19: How is most energy lost in an ecosystem? Energy is lost because of waste heat through respiration. 20: Explain why this statement is true: Human vegetarians ecological footprint is smaller than a meat-eaters footprint. The following quote is true because vegetarian would just eat plants and while the meat-eater would eat the animal that eats plants or other animals. 21: What is the difference between a food chain and a food web? The food chain is a relationship of how energy is transferred up the trophic levels, and the food web is visual map the shows the relationship of feeding and energy flow. 22: What is a keystone species and what happens to an ecosystem when it gets removed? When a keystone animal is removed it removes the stability of an ecosystem. The other species would die off because there population is too high for what resources they have. 23: What is a trophic cascade? Why is it important? Trophic cascade are species that are in the top levels of the trophic levels and they can indirectly affect the low trophic levels by stabilizing the intermediate trophic animal.

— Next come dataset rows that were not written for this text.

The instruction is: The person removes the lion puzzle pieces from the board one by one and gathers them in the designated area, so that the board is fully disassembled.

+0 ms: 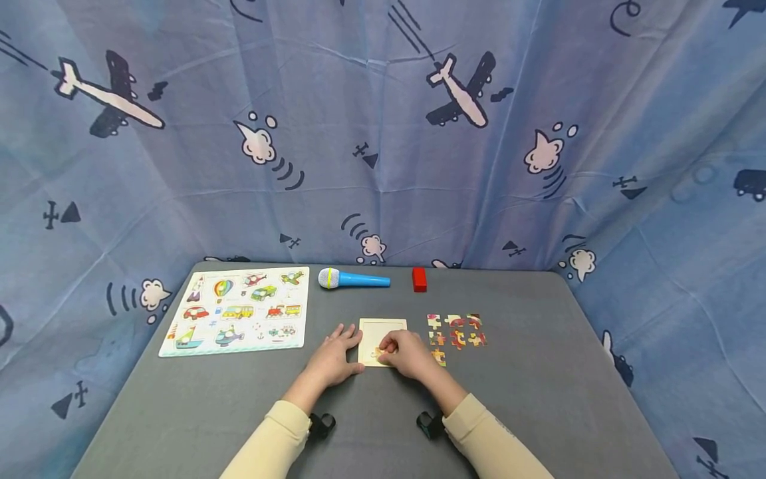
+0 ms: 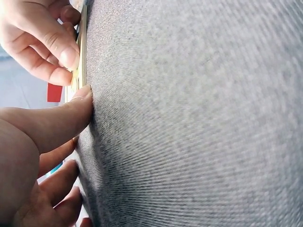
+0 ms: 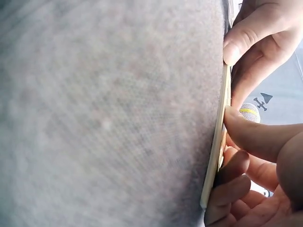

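A pale, square puzzle tray [image 1: 376, 328] lies flat on the table in the head view. My left hand [image 1: 332, 356] spreads its fingers along the tray's left side, the thumb touching the near left corner. Over the near part of the tray, my right hand [image 1: 409, 353] pinches a small yellowish puzzle piece [image 1: 379, 355] between thumb and fingers, low against the tray. The fingers partly hide that piece. Several loose jigsaw pieces [image 1: 457, 338] in red, yellow and green lie just right of the tray. Both wrist views show the tray [image 3: 214, 165] edge-on.
On the left lies a white picture board [image 1: 239, 332] with printed vehicles. A blue toy microphone [image 1: 364, 280] and a red block [image 1: 419, 280] sit near the back edge of the grey table [image 1: 526, 386]. Behind hangs a blue curtain [image 1: 383, 186] with airplane prints.
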Available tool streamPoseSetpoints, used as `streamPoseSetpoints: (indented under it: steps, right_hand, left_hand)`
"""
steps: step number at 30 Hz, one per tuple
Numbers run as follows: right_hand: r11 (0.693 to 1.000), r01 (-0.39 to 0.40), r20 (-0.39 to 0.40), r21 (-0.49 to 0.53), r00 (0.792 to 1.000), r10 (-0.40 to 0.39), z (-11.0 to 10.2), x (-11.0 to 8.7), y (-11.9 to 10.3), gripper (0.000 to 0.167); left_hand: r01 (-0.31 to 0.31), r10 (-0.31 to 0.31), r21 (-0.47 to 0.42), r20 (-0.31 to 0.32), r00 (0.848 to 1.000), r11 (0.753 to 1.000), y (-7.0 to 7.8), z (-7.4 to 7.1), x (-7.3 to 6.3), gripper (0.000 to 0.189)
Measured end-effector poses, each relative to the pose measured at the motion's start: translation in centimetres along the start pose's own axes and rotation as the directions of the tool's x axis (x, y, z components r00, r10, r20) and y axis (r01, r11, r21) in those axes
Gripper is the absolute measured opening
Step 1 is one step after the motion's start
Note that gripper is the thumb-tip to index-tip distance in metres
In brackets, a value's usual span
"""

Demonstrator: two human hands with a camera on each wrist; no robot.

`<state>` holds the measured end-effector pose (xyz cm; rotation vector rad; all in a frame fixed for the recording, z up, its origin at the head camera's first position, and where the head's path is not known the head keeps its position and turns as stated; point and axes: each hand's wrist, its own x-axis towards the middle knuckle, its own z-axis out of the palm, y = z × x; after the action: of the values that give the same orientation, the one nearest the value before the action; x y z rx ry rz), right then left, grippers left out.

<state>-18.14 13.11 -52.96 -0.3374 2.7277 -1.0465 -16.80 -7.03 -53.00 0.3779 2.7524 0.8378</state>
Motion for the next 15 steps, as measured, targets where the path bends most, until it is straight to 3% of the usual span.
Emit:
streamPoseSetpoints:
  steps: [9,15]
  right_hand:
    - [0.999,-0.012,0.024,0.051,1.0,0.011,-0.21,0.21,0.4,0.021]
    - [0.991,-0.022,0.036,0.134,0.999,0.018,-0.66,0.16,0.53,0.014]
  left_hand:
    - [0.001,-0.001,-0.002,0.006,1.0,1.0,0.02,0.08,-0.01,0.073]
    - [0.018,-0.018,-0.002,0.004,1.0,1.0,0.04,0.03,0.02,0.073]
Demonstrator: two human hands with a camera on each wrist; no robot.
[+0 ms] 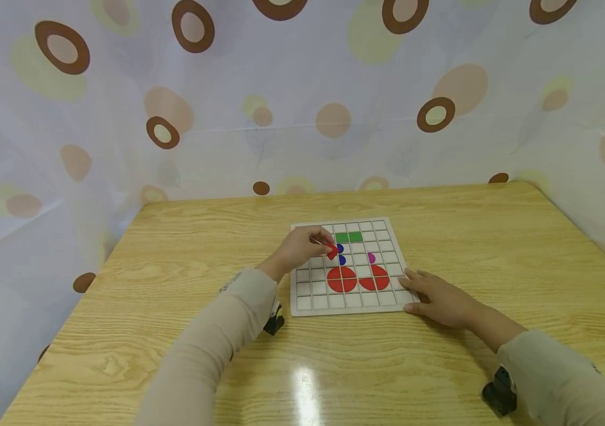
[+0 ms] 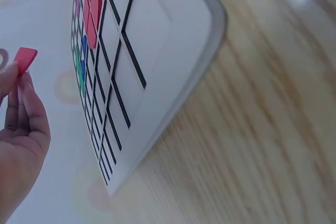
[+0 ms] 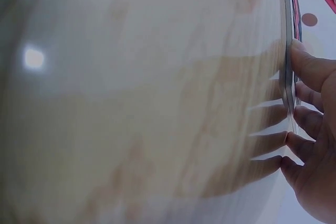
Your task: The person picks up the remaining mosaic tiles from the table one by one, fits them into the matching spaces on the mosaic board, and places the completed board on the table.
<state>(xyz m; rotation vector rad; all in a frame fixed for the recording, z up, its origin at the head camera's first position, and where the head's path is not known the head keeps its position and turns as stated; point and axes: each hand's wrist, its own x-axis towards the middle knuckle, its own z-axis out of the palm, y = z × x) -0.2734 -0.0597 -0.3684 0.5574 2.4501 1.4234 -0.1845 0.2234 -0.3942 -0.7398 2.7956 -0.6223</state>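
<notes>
A white grid board (image 1: 352,302) lies on the table with coloured tiles in its cells. My left hand (image 1: 298,248) pinches a small red tile (image 2: 26,57) between thumb and fingertips, raised above the board's left half. Two blue tiles (image 1: 342,260) sit just beside it. Red tiles form a full circle (image 1: 342,286) and, to its right, a three-quarter circle (image 1: 379,282). Green tiles (image 1: 348,237) lie near the far edge and a purple tile (image 1: 371,258) right of centre. My right hand (image 1: 443,300) rests its extended fingers and thumb at the board's near right corner, touching the edge.
The wooden table (image 1: 201,254) carries the board near its middle. A white curtain with brown rings (image 1: 302,160) hangs behind and at both sides. Dark wrist devices (image 1: 500,392) sit under the cuffs.
</notes>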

24: Communities of organisms respond to disturbances differently. Explain resistance and resilience. Resistance is that this species dont change even if ther e are disturbance in their community. Resilience is when a species change when their community is disturb, but then change back to its original state 25: What is an invasive species? How do we control a species that has become invasive? (Name several ways) Invasive species is when non-native organism spread widely and dominant in the community. We have manually removed, stressing by heat, sound, electricity, CO2, ultraviolet, the invasive species. 26: What is happening with ecological restoration in the Florida Everglades? It had a negative effects and it needs billions of dollars and years to restore. 27: Biomes: Name the type of SOILS in the following: *Temperate deciduous forests: Fertile Soil *Temperate rainforests: soil is richer than the soil of tropical rainforests and is dark and damp *Tropical rainforests: Fertile Soil = susceptible to erosion and landslides *Tropical dry forest: Erosion-prone soil * Desert: Saline soils *Tundra: Permafrost: permanently Soil *Boreal forest (Taiga): Poor and acidic soil 28: How do biomes change with altitude? Explain. The higher you get the bigger the trees are. So plant becomes more bigger as the altitude goes up.